Re: virus scanning
On Sun, 15 Feb 2004 01:09, "Julian Mehnle" <email@example.com> wrote:
> > I'm getting virus bounces when master tries to send mail on to
> > developers who have their machines configured to reject such messages,
> > I've just got two from messages to Vincent.
> Although I'm not a DD, I'm subscribed to some Debian mailing lists as well,
> and my mail server rejects mails with virm as well, so I guess this applies
> to me, too.
Mailing lists already deal with this issue. If a message that is sent by the
list server is rejected by your mail server then it will not cause any
inconvenience for anyone else. You will be unsubscribed from the list if
your mail server rejects enough list traffic, but that's not a problem.
The problem we have is for mail forwarding of the /etc/aliases nature.
> > In a general sense rejecting a virus with a code 550 is good, but in
> > the case of mail forwarders it just results in a bounce going to an
> > innocent third party. While master lacks virus scanning the best thing
> > to do is to accept the message and send it to /dev/null so that no
> > bounces are generated.
> > However sending 550 codes is ideal for mail that goes direct.

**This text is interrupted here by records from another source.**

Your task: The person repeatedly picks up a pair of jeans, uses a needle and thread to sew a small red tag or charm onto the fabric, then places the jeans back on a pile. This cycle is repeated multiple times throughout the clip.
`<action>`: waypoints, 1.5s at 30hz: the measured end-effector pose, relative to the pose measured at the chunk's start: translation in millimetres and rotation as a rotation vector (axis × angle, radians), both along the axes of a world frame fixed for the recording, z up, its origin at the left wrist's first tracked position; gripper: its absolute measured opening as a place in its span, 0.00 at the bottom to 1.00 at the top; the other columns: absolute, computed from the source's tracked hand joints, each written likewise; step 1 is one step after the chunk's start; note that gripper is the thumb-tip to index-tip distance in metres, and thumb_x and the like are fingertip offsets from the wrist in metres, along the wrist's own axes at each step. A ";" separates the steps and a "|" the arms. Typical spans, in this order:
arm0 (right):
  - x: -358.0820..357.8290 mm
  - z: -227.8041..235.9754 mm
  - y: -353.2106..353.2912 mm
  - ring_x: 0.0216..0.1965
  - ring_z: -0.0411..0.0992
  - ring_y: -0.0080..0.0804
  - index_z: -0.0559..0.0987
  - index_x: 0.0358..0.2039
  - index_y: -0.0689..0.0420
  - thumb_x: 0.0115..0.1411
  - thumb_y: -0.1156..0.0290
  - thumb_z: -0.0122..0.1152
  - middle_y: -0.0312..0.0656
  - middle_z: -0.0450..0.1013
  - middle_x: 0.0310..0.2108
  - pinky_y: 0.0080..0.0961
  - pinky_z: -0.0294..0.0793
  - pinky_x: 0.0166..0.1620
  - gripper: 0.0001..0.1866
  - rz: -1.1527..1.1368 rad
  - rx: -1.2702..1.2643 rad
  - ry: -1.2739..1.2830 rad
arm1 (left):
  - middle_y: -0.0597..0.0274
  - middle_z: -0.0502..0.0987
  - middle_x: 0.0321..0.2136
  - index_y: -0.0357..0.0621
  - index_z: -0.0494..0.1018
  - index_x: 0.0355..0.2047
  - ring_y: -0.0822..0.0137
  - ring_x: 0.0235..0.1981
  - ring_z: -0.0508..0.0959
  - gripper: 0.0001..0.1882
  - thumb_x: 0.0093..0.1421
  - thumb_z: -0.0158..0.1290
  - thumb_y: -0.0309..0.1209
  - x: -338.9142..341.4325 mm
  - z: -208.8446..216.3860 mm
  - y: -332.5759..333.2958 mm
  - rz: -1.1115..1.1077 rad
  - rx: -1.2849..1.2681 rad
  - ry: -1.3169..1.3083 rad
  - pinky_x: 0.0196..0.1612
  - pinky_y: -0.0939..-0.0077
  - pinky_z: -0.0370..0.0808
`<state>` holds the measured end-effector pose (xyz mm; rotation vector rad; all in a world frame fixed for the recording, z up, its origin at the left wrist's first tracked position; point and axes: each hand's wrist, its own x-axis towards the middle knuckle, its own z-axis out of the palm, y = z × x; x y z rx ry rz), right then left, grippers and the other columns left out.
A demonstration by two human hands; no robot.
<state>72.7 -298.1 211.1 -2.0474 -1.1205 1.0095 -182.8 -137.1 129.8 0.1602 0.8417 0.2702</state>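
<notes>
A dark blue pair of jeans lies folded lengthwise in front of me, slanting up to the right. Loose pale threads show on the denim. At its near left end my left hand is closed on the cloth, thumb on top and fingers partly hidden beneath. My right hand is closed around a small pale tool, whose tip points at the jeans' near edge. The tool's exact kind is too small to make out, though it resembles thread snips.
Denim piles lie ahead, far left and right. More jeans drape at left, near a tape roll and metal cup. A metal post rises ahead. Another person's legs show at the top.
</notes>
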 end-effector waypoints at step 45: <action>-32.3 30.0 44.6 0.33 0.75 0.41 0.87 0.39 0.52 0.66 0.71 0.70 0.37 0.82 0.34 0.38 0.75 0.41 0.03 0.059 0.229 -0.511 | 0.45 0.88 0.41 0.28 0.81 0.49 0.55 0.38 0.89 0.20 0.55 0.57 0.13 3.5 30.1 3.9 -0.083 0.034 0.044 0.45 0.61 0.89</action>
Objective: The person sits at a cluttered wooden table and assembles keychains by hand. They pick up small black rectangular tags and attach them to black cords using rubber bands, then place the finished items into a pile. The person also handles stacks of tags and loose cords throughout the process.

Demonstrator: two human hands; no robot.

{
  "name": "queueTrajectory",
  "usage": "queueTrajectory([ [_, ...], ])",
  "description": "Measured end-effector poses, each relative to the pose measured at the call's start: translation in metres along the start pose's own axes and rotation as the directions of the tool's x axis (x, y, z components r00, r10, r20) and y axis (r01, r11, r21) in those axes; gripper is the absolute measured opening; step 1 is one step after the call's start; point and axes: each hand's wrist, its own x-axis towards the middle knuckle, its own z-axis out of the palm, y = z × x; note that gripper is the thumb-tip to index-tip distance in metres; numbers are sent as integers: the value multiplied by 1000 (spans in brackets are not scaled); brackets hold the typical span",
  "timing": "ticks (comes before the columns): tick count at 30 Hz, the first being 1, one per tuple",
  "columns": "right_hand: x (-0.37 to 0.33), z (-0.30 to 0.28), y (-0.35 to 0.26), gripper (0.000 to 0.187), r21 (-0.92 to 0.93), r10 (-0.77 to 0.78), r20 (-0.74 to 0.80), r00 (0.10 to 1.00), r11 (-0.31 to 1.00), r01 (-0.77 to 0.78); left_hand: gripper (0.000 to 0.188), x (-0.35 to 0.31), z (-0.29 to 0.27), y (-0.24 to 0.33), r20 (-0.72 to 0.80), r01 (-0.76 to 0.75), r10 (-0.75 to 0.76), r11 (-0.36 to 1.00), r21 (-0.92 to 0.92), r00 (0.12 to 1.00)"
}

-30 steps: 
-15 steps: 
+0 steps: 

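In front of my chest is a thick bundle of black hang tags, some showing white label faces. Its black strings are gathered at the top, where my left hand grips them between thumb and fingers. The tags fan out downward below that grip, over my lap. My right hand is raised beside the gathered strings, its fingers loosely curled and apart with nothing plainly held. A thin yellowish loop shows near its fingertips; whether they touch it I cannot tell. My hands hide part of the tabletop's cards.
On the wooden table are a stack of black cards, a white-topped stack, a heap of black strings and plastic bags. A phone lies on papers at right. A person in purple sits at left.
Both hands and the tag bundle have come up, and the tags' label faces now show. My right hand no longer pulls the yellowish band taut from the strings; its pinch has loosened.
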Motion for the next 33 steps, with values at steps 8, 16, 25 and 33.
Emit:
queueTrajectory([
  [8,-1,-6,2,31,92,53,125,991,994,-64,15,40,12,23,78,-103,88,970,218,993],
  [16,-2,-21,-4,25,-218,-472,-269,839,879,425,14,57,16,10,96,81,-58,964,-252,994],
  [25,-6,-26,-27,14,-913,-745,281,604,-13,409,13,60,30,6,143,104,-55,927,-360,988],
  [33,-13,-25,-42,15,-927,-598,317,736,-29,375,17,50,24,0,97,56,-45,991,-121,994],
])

> How do you define "direct"?
TCP connection from viral infected machine to destination mail server without
any redirection along the way.
> I agree that accepting and /dev/null'ing virii will prevent some
> misdirected bounces, but what does this have to do with whether such
> messages are delivered through master (or any other mailing list server)
Mail sent to master.debian.org (as opposed to lists.debian.org which serves a
different purpose even though it's the same machine) is not list traffic but
mail to be forwarded.
> vs. some other 3rd party mail server? In either case you can't know
> whether the calling server will generate a concrete bounce message as a
> reaction to your 550 rejection.
If the "calling server" is the viral infected machine then it will not
generate a bounce. If the "calling server" is a mail relay for an ISP then
the ISP needs to install a virus scanner and/or put the customer in question
off-line. Most ISPs are fairly good at removing infected customers and/or
blocking viruses from customers, the ISPs that aren't good at this tend to be
in DNSBL's anyway. ;)
So having an ISP's mail relay send a bounce is a trivial problem.